Ante todo lo comentado anteriormente, no sorprende la aparición de la consigna y hashtag en redes sociales “Not All Men” (”No todos los hombres”, en español). Empleado como emblema en sectores machistas y conservadores, se ha convertido también en un movimiento en respuesta a los discursos feministas. Especialmente, ante la incomodidad que suscitan análisis feministas de la violencia sexual, destacando que es la cultura de la violación la causante, y no tratándose de casos “aislados” y anecdóticos. Añadiría que este lema es constantemente espetado ante cualquier crítica y denuncia de agresiones sexuales de manera instrumental. De la manera en que se emplea, parece que duela más evidenciar que la mayoría de agresores son hombres, que el hecho de que ocurran tantas violaciones y abusos. En vez de poner el foco en el crimen cometido y, sobre todo, la necesidad de buscar soluciones efectivas, se transmite la idea de que denunciar estos casos es afirmar de manera rotunda que todo hombre es agresor por el hecho de ser hombre. Una respuesta defensiva con un enfoque individualista en el que lo importante es no herir “sensibilidades” en lugar de analizar de manera crítica la violencia sexual. Desde los movimientos feministas, se señala que los violadores no lo son por ser hombres, sino por haber sido educados como tales en la cultura de la violación.

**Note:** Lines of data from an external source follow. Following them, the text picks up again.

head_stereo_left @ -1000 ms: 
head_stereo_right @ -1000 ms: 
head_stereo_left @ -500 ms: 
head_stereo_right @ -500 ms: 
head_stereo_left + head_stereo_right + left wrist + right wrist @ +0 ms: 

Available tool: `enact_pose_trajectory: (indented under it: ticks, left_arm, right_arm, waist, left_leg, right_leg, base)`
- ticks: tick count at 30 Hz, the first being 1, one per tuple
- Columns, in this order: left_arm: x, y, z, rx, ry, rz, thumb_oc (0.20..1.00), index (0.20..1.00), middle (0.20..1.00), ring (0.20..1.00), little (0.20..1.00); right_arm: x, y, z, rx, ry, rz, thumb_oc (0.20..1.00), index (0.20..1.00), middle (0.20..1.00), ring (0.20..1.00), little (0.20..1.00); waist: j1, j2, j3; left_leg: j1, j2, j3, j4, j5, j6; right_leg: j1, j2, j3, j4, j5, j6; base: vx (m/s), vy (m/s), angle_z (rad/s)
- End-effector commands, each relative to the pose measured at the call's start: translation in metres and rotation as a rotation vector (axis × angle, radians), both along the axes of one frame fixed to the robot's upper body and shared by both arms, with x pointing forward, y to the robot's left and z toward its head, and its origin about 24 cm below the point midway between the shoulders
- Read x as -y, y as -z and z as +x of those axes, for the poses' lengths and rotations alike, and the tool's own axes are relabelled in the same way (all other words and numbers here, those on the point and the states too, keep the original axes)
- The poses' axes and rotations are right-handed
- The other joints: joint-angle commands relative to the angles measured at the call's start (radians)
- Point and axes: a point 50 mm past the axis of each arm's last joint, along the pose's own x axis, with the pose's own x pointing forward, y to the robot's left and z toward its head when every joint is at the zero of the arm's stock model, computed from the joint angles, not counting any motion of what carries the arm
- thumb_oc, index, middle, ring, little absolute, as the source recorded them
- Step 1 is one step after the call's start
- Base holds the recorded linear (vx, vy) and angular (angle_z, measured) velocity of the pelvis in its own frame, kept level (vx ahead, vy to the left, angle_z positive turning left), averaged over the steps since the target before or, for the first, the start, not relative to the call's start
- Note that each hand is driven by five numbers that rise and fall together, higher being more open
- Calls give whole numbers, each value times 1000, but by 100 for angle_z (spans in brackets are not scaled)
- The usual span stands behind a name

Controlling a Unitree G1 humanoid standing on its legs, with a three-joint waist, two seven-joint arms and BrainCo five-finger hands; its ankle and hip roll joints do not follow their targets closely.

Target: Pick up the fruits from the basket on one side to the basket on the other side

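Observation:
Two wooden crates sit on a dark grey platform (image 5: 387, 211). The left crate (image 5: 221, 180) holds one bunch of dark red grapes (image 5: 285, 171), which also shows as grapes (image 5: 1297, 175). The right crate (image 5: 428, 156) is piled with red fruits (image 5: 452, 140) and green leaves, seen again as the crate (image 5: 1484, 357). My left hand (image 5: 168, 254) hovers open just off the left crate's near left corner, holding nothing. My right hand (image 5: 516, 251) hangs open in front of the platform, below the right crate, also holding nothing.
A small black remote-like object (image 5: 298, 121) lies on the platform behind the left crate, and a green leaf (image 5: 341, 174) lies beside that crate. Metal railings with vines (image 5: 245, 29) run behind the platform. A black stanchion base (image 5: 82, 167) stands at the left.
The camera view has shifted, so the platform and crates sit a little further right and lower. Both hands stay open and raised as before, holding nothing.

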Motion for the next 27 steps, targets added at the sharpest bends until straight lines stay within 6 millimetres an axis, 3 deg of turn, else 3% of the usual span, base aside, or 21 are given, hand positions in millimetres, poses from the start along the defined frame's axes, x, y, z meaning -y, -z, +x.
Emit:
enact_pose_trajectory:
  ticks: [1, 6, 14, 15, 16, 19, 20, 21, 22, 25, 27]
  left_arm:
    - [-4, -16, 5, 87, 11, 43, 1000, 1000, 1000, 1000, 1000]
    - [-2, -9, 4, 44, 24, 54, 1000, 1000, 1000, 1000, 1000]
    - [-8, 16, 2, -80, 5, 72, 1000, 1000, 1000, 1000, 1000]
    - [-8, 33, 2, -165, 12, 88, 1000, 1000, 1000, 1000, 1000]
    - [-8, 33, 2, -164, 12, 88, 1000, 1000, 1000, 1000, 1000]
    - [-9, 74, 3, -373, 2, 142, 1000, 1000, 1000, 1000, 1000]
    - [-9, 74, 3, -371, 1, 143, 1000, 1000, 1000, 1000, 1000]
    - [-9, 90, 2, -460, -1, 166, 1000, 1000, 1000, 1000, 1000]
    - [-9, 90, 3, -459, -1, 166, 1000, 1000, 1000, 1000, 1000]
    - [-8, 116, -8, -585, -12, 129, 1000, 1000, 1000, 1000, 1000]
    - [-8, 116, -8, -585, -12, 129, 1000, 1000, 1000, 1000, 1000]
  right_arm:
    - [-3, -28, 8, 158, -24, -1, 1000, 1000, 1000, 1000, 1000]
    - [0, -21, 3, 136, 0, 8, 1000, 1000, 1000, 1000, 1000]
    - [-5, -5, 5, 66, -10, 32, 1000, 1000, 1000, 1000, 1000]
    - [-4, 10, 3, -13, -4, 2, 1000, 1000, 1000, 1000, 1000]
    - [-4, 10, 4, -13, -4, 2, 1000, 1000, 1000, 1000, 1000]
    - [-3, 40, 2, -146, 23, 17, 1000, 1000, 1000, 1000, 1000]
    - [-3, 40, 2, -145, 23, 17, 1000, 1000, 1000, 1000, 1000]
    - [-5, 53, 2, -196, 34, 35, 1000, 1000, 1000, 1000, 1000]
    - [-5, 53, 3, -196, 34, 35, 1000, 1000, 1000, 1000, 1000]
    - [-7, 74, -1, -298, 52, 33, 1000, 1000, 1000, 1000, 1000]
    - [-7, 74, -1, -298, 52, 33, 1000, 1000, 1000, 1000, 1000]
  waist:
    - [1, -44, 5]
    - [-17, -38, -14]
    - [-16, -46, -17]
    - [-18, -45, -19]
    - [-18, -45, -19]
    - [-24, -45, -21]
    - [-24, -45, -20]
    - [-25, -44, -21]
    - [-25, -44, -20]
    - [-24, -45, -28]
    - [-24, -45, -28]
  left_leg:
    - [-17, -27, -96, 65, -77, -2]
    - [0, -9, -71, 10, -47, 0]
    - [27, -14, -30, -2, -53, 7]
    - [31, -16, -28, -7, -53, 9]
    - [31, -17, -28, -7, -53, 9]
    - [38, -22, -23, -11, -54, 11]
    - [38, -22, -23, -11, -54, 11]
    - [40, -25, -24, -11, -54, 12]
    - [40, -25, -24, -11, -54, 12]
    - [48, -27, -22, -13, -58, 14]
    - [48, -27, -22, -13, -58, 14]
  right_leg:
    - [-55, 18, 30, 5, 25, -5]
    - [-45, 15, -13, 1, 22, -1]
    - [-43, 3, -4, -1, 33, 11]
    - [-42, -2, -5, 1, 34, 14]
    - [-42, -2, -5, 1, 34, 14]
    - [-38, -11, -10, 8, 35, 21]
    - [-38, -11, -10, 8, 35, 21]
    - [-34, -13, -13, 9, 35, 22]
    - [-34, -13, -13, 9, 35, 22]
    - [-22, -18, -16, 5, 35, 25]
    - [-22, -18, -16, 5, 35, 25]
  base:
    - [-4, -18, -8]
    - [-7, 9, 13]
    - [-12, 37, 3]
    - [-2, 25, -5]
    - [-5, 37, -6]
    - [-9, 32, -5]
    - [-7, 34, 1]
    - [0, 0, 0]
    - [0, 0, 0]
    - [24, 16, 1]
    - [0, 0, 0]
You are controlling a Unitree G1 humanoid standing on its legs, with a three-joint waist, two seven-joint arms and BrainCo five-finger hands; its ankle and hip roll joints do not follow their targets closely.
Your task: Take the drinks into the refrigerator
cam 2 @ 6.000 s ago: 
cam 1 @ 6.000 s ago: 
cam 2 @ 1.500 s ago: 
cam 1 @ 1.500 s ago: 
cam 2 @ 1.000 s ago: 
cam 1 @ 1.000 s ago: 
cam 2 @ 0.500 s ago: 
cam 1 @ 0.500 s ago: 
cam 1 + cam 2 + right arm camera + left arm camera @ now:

Continuar hablando de la violación o la violencia sexual como actos cometidos únicamente por “monstruos” o “enfermos” solo sirve para perpetuar la idea de que son excepciones o “accidentes”. No obstante, son manifestaciones de una cultura que mantiene, refuerza y legitima la violencia sexual hacia mujeres, niñas y niños. No ayuda buscar explicaciones patológicas o etiquetar estos sucesos como anomalías aisladas. Esta perspectiva solo distrae de un problema estructural complejo y profundo ante el que debemos asumir la responsabilidad colectiva. Solo así podremos dar pasos hacia la justicia para las víctimas y ofrecer soluciones efectivas para prevenirlo.

Los agresores no son monstruos, son tan humanos como el resto. Tanto como tú, quien me lees, como yo misma. En todo caso, el monstruo es el sistema que les protege.